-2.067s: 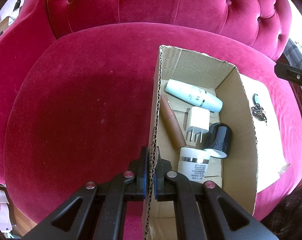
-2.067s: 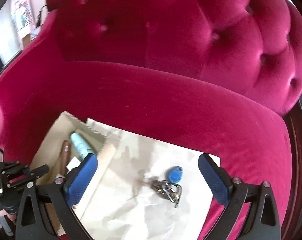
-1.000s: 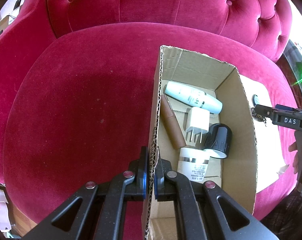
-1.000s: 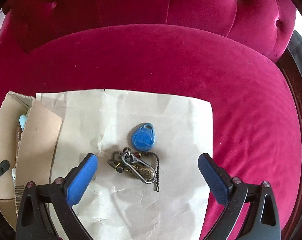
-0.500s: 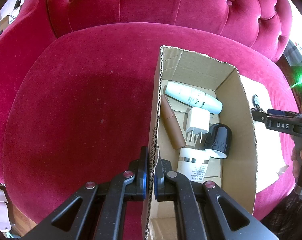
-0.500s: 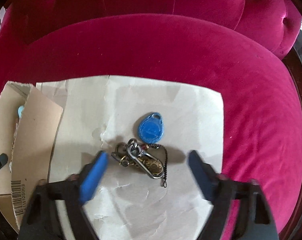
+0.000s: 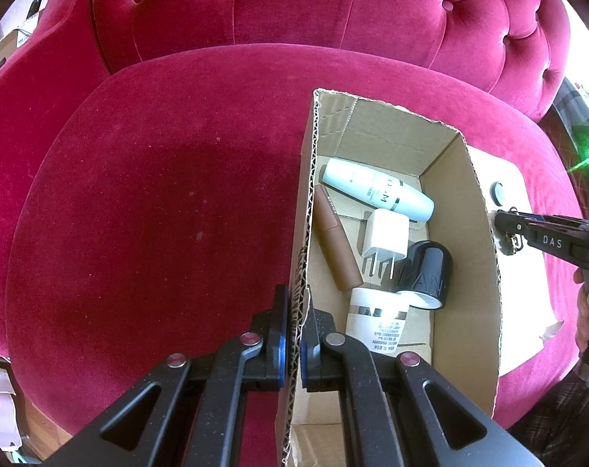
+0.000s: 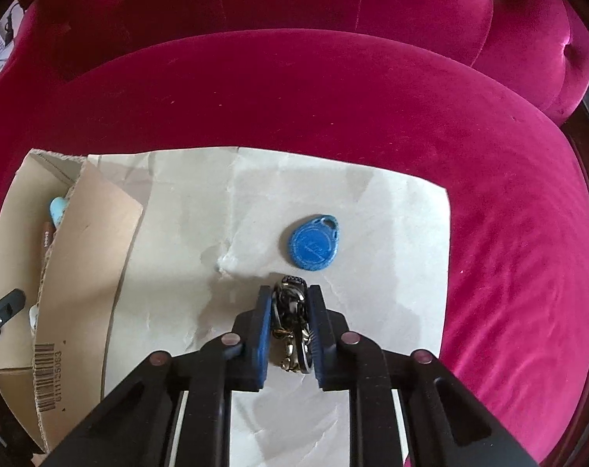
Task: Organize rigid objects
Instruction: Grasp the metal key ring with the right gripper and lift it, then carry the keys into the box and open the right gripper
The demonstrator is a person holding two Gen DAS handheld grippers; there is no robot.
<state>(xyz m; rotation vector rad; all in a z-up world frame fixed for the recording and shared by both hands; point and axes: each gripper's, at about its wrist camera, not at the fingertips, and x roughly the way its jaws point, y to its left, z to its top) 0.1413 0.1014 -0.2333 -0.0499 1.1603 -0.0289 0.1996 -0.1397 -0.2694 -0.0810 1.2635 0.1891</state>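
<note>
Left gripper (image 7: 293, 334) points steeply down, jaws clamped together on the corrugated left wall of the open brown cardboard box (image 7: 485, 272) sitting on the crimson velvet tufted armchair seat (image 7: 158, 214). Right gripper (image 8: 290, 323) also points steeply down, blue pads pressed onto the bunch of metal keys and rings (image 8: 292, 319) lying on the creased beige paper sheet (image 8: 391, 272). The round blue plastic key fob (image 8: 313, 247) lies flat just beyond the fingertips, at 1 o'clock.

Inside the box: pale blue-white tapered bottle (image 7: 376, 190) at 12, brown slim tube (image 7: 335, 245) along the left wall, white plug adapter (image 7: 384, 241) centre, black cylindrical cap (image 7: 426, 276) at 4, white labelled jar (image 7: 376, 321) at 6.

Keys mostly hidden between the pads; link to the fob not visible. In left view, box wall blocks most of the paper; the right gripper enters at 3 o'clock, a hand (image 7: 588, 311) cut by the frame edge.
</note>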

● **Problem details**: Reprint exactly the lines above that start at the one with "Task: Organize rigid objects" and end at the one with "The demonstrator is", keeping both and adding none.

● **Solution to this task**:
Task: Organize rigid objects
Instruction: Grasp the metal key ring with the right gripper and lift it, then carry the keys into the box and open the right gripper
The demonstrator is a person holding two Gen DAS handheld grippers; there is no robot.

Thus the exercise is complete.